Dominican baseball player (born 1990)

José Altagracia Ramírez (born January 21, 1990) is a Dominican former professional baseball pitcher. He played in Major League Baseball (MLB) for the New York Yankees, Seattle Mariners, and Atlanta Braves.

==Early life==
José Ramírez was born on January 21, 1990, in Yaguate, Dominican Republic.

==Career==

===New York Yankees===
Ramírez signed with the New York Yankees as an amateur free agent in 2007. Pitching for the Tampa Yankees of the High-A Florida State League in 2012, Ramírez had a 3.19 earned run average in 98 2/3 innings pitched. The Yankees added him to their 40-man roster on November 20, in order to protect him from being eligible in the upcoming Rule 5 Draft.

At the end of spring training the following year, the Yankees assigned Ramírez to the Trenton Thunder of the Double-A Eastern League. In 2013, Ramirez pitched for Trenton and the Scranton/Wilkes-Barre RailRiders of the Triple-A International League. He missed playing time due to an injury that was thought to be an oblique injury.

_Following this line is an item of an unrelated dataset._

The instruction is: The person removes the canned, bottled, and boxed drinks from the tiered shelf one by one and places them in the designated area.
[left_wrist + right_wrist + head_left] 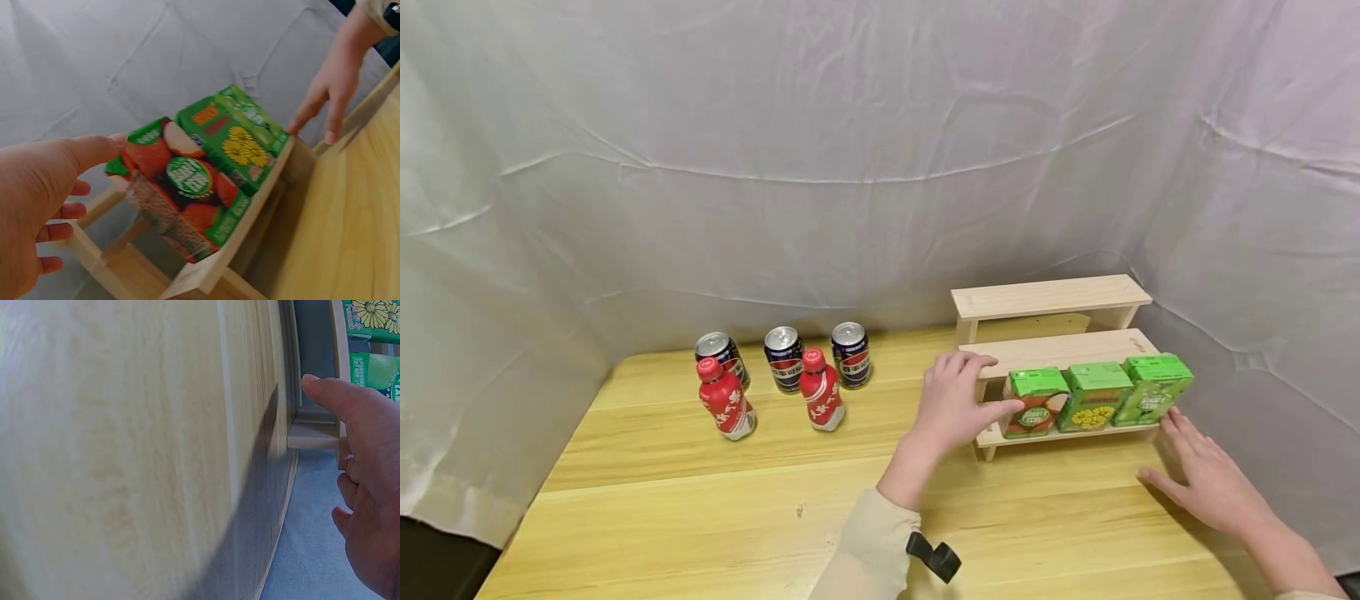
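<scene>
Three green drink cartons stand side by side on the lowest step of a wooden tiered rack [1052, 348]: one with red fruit [1036, 404], one with yellow flowers [1093, 398] and a light green one [1153, 390]. My left hand [951, 400] is at the rack's left end, fingers loosely bent. Its thumb [94, 152] reaches to the red-fruit carton's upper edge; whether it touches is unclear. At the rack's right end, my right hand [1213, 483] has its fingers extended beside the light green carton and lower step, thumb [331, 394] spread apart. Neither hand grips anything.
Several drinks stand left on the wooden table [700, 517]: dark blue cans [784, 360] behind, and two red-capped bottles, one left [726, 400] and one right [822, 392]. Grey cloth [850, 167] hangs behind and at both sides, close to the rack's right end.
</scene>
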Demonstrator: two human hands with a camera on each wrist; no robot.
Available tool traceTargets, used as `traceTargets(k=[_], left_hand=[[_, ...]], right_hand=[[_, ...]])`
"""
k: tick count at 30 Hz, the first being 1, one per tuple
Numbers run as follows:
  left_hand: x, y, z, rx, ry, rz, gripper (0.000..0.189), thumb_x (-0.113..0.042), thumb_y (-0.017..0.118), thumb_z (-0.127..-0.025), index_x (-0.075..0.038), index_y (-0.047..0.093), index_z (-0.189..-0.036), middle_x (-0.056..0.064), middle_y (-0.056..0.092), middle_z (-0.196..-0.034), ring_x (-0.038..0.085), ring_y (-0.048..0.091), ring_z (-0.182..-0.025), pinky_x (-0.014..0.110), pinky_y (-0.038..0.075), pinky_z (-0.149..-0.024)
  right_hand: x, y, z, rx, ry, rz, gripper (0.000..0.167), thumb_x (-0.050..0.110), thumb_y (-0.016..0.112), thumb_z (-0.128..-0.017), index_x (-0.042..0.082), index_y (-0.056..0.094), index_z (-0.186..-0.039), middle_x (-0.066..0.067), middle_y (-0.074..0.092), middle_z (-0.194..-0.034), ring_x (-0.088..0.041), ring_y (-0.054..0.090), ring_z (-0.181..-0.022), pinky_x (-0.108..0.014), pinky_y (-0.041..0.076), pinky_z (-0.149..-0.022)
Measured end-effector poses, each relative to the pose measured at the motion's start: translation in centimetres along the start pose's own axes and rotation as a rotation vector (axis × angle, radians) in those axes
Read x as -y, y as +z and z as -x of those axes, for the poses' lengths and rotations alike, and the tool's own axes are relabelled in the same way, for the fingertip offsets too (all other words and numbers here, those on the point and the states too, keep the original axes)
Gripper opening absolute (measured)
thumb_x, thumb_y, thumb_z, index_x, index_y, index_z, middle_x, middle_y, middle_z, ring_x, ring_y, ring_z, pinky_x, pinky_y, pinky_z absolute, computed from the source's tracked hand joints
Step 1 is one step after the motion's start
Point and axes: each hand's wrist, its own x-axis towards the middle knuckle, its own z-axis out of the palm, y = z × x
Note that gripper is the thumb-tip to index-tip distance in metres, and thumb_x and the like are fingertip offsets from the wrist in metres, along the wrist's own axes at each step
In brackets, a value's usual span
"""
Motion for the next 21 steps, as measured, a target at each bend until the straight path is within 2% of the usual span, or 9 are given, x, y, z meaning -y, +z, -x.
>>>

At the close of spring training in 2014, the Yankees decided to transition Ramírez from a starting pitcher to a relief pitcher as a result of injuries suffered earlier in his career. The Yankees promoted Ramírez to the major leagues on May 18 as the 26th man on their roster for a doubleheader, but he did not pitch and was optioned back to Scranton/Wilkes-Barre after the games. The Yankees promoted Ramírez again on June 4. He debuted against the Oakland Athletics that day by pitching two innings, yielding two hits and one run. After being sent down, he was called up again on June 13. In 2014, he was 0–2 with a 5.40 ERA for the Yankees, and in 2015 he was 0–0 with a 15.00 ERA.

===Seattle Mariners===
On July 30, 2015, the Yankees traded Ramírez and Ramón Flores to the Seattle Mariners for Dustin Ackley. In 2015, he was 1-0 for Seattle with an 11.57 ERA.

===Atlanta Braves===
On December 4, 2015, the Mariners traded Ramírez to the Atlanta Braves for a player to be named later, who eventually became relief pitcher Ryne Harper. He was designated for assignment on April 11, 2016. He was assigned to the Triple–A Gwinnett Braves three days later, and, on June 30, he, Rob Wooten, and Matt Marksberry pitched a combined no-hitter. He was recalled on July 28.

On September 14, 2016, Ramírez was ejected for the first time in his Major League career for throwing a pitch over the head of José Fernández. Two days later, the MLB Disciplinary Committee suspended Ramírez three games. He dropped an appeal of the decision and began serving the suspension on September 21. In 2016, he was 2-2 for the Braves, with a 3.58 ERA. The following season he spent the entire season in the Braves bullpen, appearing in 68 games and finishing with a 2–3 record with 3.19 ERA. The Braves outrighted him to the minors on October 31, 2018. Bell elected free agency on November 2.

===Sugar Land Skeeters===
On February 5, 2020, Ramírez signed with the Sugar Land Skeeters of the Atlantic League of Professional Baseball. Ramírez did not play a game for the team due to the cancellation of the ALPB season because of the COVID-19 pandemic and became a free agent after the year.

===New Jersey Jackals===
On February 18, 2022, Ramírez signed with the New Jersey Jackals of the Frontier League. He made 21 appearances for the Jackals, logging a 4–3 record and 3.00 ERA with 48 strikeouts across 27 innings of work. Ramírez became a free agent following the season.